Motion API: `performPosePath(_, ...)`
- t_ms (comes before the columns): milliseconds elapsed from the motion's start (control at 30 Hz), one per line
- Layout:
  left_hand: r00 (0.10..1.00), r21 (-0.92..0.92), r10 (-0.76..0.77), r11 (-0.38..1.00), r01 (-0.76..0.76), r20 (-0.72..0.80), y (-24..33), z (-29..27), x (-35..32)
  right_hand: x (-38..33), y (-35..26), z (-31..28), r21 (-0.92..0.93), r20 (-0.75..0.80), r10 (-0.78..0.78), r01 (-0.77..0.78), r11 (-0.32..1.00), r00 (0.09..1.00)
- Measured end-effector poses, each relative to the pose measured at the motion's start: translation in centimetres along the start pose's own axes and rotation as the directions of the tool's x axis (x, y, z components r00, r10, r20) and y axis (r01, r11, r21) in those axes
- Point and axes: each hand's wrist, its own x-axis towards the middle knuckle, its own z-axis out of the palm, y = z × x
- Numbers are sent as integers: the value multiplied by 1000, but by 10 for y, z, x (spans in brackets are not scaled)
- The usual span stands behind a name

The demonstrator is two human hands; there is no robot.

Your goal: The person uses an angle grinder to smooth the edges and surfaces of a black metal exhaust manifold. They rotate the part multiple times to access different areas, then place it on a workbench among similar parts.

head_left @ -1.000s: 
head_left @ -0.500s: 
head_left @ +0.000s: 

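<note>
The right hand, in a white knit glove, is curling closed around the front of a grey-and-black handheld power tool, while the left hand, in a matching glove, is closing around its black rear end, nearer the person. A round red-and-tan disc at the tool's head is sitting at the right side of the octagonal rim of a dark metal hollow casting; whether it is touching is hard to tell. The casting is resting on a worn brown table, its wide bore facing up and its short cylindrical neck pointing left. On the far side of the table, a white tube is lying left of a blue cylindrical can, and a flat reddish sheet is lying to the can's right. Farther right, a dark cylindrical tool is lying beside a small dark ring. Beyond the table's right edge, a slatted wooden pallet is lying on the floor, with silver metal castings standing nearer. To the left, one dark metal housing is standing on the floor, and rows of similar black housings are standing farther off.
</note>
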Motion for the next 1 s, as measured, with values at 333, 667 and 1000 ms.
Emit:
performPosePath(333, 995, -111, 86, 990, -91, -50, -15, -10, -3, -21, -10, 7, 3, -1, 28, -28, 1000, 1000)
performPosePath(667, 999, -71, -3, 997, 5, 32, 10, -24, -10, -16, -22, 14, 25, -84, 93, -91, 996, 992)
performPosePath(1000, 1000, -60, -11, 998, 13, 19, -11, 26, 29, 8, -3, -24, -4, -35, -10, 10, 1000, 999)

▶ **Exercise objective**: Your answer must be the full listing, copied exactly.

▶ **Solved exercise**:
Motion API: `performPosePath(_, ...)`
- t_ms (comes before the columns): milliseconds elapsed from the motion's start (control at 30 Hz), one per line
- Layout:
  left_hand: r00 (0.10..1.00), r21 (-0.92..0.92), r10 (-0.76..0.77), r11 (-0.38..1.00), r01 (-0.76..0.76), r20 (-0.72..0.80), y (-24..33), z (-29..27), x (-35..32)
  right_hand: x (-38..33), y (-35..26), z (-31..28), r21 (-0.92..0.93), r20 (-0.75..0.80), r10 (-0.78..0.78), r01 (-0.77..0.78), r11 (-0.32..1.00), r00 (0.09..1.00)
- Measured end-effector poses, each relative to the pose measured at the motion's start: translation in centimetres along the start pose's own axes and rotation as the directions of the tool's x axis (x, y, z components r00, r10, r20) and y axis (r01, r11, r21) in those axes
- Point and axes: each hand's wrist, its own x-axis towards the middle knuckle, its own z-axis out of the palm, y = z × x
- Numbers are sent as integers: the value multiplied by 1000, but by 10 for y, z, x (spans in brackets are not scaled)
- The usual span stands behind a name

The demonstrator is two human hands; there is no robot.

Your goal: The person uses an angle grinder to smooth the edges and surfaces of a black metal exhaust manifold. They rotate the part multiple times to access different areas, then place it on a workbench among similar parts.

head_left @ -1.000s: 
head_left @ -0.500s: 
head_left @ +0.000s: 

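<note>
The right hand, in a white knit glove, is curling closed around the front of a grey-and-black handheld power tool, while the left hand, in a matching glove, is closing around its black rear end, nearer the person. A round red-and-tan disc at the tool's head is sitting at the right side of the octagonal rim of a dark metal hollow casting; whether it is touching is hard to tell. The casting is resting on a worn brown table, its wide bore facing up and its short cylindrical neck pointing left. On the far side of the table, a white tube is lying left of a blue cylindrical can, and a flat reddish sheet is lying to the can's right. Farther right, a dark cylindrical tool is lying beside a small dark ring. Beyond the table's right edge, a slatted wooden pallet is lying on the floor, with silver metal castings standing nearer. To the left, one dark metal housing is standing on the floor, and rows of similar black housings are standing farther off.
</note>
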Motion for the next 1 s, as measured, with values at 333, 667 and 1000 ms.
Emit:
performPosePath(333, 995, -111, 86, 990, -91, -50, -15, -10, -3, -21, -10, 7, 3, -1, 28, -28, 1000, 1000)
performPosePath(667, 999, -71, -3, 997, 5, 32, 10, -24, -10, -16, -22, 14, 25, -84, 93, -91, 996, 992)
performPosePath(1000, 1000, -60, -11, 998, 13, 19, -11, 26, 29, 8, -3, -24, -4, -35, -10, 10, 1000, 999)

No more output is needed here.